Fill missing timestamp with multiple categories using pyspark - apache-spark

im trying to fill missing timestamp using pyspark in aws Glue.
My raw data's date cloumns format is like 20220202
I want to convert 20220202 to 2022-02-02.
so, i used the code like this.
(There are 5 columns.
(1)'date' is date column(like 20220202),
(2)'sku' is categorical data like A,B,C..and it has 25 different values and each sku has their own timestamp,
(3)'unitprice' is numeric data and each sku has different unitprice. Forexample, if sku A has unitprice 30 and sku A has 300 rows in dataframe, 300 rows have same unitprice. However sku B has different unitprice.

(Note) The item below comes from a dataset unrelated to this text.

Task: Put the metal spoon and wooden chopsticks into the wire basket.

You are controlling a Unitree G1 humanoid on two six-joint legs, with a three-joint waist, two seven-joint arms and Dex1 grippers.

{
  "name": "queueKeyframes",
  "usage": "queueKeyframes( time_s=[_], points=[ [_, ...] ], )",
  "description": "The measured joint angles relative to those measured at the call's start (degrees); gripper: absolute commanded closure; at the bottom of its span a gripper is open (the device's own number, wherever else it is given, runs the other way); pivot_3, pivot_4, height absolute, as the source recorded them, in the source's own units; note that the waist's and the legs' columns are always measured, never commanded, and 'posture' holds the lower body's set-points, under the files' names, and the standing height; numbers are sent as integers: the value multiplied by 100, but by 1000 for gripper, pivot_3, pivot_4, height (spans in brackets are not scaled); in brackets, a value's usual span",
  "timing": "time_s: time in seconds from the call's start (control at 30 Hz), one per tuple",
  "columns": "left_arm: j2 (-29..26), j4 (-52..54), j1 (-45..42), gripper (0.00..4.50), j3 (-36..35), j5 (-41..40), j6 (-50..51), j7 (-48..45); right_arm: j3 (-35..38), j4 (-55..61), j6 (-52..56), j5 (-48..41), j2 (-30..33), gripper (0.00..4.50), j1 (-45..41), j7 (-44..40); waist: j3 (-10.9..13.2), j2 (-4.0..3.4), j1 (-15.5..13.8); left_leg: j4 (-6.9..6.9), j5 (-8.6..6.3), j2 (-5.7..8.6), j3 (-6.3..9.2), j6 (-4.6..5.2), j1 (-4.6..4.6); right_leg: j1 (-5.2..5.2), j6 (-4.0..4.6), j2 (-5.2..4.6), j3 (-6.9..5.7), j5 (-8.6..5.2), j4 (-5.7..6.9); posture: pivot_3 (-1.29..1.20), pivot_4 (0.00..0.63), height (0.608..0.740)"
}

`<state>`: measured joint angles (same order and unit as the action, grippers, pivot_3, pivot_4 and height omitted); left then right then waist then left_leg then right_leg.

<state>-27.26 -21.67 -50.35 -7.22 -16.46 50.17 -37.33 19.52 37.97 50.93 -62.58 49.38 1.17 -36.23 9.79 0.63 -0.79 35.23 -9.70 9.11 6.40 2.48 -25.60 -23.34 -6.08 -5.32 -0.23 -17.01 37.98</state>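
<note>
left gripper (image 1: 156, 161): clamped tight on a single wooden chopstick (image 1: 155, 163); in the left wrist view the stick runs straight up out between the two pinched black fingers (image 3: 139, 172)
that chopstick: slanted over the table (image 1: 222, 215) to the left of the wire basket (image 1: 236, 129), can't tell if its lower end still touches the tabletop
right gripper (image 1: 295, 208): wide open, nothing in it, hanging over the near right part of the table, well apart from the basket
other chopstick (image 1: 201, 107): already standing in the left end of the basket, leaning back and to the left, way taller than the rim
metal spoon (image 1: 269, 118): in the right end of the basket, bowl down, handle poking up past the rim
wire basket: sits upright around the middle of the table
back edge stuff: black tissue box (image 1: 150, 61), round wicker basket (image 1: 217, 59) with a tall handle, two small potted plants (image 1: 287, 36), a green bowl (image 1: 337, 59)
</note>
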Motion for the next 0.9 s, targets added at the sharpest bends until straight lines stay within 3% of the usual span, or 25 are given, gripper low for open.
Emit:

(4) 'trand_item' is categorical data. It's kind of metadata of sku like color. It is just categorical data and same condition of (3)
(5) 'target' is numeric data and each row has different value.
When we fill missing timestamp, i want to fill timestamp per day and i want same value of 'unitprice', 'trand_item' for each SKU but want to fill 0 in target when we add new rows for new timestamp.
sparkDF = sparkDF.select('date', 'sku', 'unitprice', 'trand_item', 'target')
sparkDF = sparkDF.withColumn("date",sparkDF["date"].cast(StringType()))
sparkDF = sparkDF.withColumn("date", to_date(col("date"), "yyyymmdd"))
In data, there is 'sku' column.
This column is categorical data and it has 25 different values like A,B,C...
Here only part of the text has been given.